**EXERCISE OBJECTIVE**
Repeat the data that follows exactly, starting at the line with "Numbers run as" and ending at the line with "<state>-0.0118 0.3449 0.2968", and leave out every picture.

[[ EXCERPTED RECORDS open ]]

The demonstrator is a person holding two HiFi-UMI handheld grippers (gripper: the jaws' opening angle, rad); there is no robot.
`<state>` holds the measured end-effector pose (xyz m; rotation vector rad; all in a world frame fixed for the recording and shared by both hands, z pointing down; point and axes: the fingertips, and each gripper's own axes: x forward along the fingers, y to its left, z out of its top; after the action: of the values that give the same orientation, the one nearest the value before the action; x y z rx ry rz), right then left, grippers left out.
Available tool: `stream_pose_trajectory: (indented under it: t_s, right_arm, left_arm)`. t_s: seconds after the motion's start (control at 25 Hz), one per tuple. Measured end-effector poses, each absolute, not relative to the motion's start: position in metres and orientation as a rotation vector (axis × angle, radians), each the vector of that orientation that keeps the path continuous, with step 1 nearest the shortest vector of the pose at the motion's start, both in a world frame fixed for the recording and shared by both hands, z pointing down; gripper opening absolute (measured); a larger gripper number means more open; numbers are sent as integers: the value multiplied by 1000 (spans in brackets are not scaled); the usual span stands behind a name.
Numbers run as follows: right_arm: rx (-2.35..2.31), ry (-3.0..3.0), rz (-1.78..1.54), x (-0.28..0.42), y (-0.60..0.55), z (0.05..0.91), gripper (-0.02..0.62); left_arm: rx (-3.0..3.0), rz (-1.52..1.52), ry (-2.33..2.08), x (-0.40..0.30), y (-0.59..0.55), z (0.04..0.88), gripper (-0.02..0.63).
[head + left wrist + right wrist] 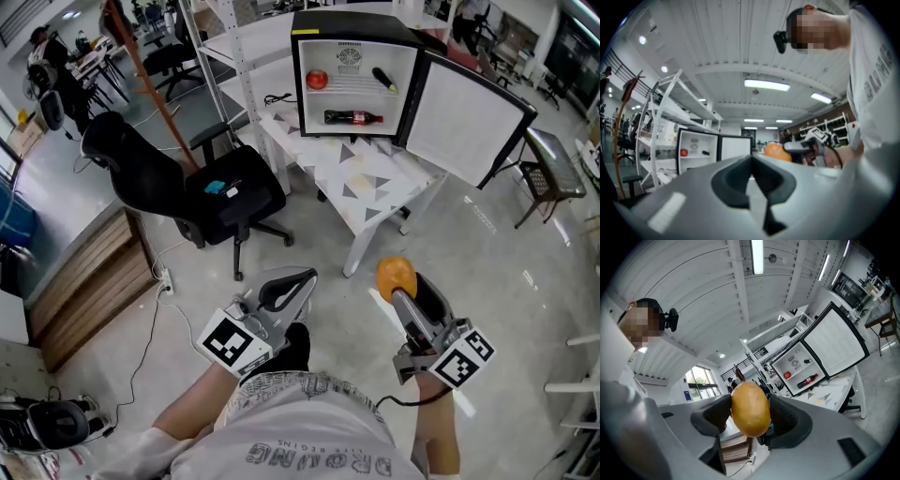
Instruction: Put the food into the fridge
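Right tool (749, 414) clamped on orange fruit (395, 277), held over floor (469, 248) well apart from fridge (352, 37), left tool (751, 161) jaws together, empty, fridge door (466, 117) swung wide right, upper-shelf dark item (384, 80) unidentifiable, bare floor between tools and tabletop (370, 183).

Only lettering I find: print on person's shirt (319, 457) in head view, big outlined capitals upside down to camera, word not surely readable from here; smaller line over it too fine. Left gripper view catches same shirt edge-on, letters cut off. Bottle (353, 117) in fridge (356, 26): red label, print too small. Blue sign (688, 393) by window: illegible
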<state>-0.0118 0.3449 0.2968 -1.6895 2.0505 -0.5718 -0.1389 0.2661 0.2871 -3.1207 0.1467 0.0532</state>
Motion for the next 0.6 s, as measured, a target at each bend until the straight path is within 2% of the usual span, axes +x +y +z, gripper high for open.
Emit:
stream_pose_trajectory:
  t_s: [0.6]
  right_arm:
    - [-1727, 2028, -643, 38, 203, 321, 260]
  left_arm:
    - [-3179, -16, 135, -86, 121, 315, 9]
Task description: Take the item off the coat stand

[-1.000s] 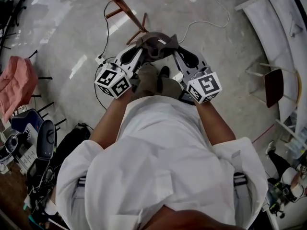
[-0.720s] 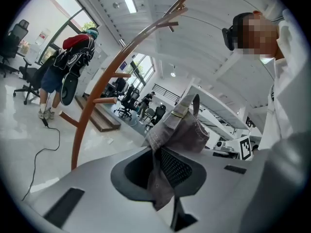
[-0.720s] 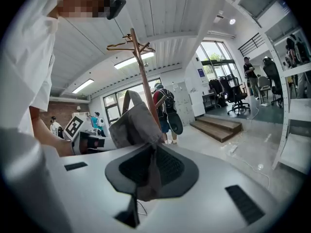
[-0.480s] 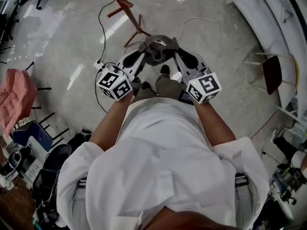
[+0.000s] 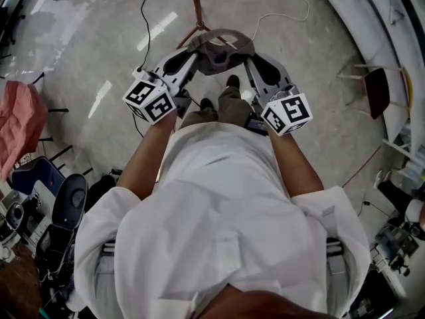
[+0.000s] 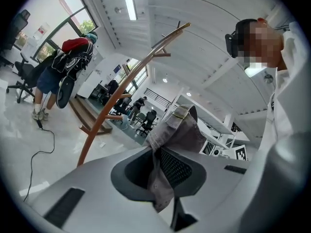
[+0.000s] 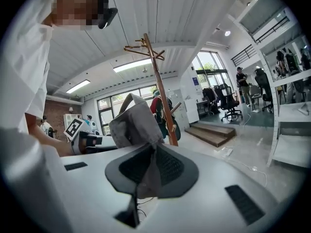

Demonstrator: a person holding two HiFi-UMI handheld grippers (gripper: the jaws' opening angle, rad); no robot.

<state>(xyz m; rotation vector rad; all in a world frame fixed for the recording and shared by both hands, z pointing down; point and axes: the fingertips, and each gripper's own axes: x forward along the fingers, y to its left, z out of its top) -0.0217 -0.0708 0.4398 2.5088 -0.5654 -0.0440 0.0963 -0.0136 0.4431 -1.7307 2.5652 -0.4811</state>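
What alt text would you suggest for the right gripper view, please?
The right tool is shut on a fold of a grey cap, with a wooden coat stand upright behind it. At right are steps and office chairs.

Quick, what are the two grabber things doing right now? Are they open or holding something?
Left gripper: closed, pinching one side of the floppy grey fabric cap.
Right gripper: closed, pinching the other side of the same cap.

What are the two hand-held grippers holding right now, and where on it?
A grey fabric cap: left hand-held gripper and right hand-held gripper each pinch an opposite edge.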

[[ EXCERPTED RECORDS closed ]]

**REPLY**
Numbers run as follows: right_arm: rx (-2.35..2.31), ry (-3.0..3.0), rz (-1.78..1.54), x (-0.28..0.42), y (-0.60..0.55), z (0.05..0.91), gripper (-0.02..0.62); left_arm: rx (-3.0..3.0), rz (-1.52..1.52), ry (-2.33..2.08), x (-0.40..0.30), y (-0.59..0.55), z (0.04..0.88), gripper (-0.02..0.63).
[head + left wrist + right wrist] 
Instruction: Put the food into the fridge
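Right tool (749, 414) clamped on orange fruit (395, 277), held over floor (469, 248) well apart from fridge (352, 37), left tool (751, 161) jaws together, empty, fridge door (466, 117) swung wide right, upper-shelf dark item (384, 80) unidentifiable, bare floor between tools and tabletop (370, 183).

Only lettering I find: print on person's shirt (319, 457) in head view, big outlined capitals upside down to camera, word not surely readable from here; smaller line over it too fine. Left gripper view catches same shirt edge-on, letters cut off. Bottle (353, 117) in fridge (356, 26): red label, print too small. Blue sign (688, 393) by window: illegible
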<state>-0.0118 0.3449 0.2968 -1.6895 2.0505 -0.5718 -0.1389 0.2661 0.2871 -3.1207 0.1467 0.0532</state>

The output above is complete as it stands.